### [Instructions to follow]
Write out the data that follows. Keep every character unchanged.

### [Given data]
※ ※ ※
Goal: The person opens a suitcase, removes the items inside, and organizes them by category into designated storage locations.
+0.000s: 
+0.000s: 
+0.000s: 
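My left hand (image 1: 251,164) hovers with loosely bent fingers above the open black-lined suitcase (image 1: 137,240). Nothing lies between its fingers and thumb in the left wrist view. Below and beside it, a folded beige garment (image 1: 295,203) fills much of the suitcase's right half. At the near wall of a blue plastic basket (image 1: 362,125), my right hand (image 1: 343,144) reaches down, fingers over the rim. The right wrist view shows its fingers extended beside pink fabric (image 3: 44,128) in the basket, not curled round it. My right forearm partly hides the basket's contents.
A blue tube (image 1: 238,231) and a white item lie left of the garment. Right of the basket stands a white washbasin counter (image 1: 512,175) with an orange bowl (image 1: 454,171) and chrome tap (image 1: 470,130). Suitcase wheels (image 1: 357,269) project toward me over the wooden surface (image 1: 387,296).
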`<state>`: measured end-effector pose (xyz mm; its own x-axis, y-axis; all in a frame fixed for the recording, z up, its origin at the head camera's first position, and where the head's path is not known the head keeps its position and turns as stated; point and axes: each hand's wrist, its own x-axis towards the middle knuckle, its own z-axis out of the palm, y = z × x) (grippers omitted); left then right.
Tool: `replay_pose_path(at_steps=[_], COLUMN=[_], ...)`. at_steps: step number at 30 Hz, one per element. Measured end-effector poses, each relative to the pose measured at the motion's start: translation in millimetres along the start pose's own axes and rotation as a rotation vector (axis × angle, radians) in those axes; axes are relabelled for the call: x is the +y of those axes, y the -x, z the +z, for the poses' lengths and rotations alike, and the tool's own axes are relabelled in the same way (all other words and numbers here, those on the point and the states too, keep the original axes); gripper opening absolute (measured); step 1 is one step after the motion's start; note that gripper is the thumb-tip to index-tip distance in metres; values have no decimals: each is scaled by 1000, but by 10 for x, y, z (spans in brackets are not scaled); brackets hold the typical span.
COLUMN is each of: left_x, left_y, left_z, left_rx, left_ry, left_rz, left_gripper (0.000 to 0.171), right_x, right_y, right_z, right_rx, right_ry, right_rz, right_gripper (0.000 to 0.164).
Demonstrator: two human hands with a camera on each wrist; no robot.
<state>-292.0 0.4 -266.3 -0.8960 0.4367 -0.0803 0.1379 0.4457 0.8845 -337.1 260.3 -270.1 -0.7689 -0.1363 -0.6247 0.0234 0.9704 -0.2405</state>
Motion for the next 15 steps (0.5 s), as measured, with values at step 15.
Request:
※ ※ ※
### [Solved problem]
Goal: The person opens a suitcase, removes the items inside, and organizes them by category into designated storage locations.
+0.000s: 
+0.000s: 
+0.000s: 
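My left hand (image 1: 251,164) hovers with loosely bent fingers above the open black-lined suitcase (image 1: 137,240). Nothing lies between its fingers and thumb in the left wrist view. Below and beside it, a folded beige garment (image 1: 295,203) fills much of the suitcase's right half. At the near wall of a blue plastic basket (image 1: 362,125), my right hand (image 1: 343,144) reaches down, fingers over the rim. The right wrist view shows its fingers extended beside pink fabric (image 3: 44,128) in the basket, not curled round it. My right forearm partly hides the basket's contents.
A blue tube (image 1: 238,231) and a white item lie left of the garment. Right of the basket stands a white washbasin counter (image 1: 512,175) with an orange bowl (image 1: 454,171) and chrome tap (image 1: 470,130). Suitcase wheels (image 1: 357,269) project toward me over the wooden surface (image 1: 387,296).
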`<state>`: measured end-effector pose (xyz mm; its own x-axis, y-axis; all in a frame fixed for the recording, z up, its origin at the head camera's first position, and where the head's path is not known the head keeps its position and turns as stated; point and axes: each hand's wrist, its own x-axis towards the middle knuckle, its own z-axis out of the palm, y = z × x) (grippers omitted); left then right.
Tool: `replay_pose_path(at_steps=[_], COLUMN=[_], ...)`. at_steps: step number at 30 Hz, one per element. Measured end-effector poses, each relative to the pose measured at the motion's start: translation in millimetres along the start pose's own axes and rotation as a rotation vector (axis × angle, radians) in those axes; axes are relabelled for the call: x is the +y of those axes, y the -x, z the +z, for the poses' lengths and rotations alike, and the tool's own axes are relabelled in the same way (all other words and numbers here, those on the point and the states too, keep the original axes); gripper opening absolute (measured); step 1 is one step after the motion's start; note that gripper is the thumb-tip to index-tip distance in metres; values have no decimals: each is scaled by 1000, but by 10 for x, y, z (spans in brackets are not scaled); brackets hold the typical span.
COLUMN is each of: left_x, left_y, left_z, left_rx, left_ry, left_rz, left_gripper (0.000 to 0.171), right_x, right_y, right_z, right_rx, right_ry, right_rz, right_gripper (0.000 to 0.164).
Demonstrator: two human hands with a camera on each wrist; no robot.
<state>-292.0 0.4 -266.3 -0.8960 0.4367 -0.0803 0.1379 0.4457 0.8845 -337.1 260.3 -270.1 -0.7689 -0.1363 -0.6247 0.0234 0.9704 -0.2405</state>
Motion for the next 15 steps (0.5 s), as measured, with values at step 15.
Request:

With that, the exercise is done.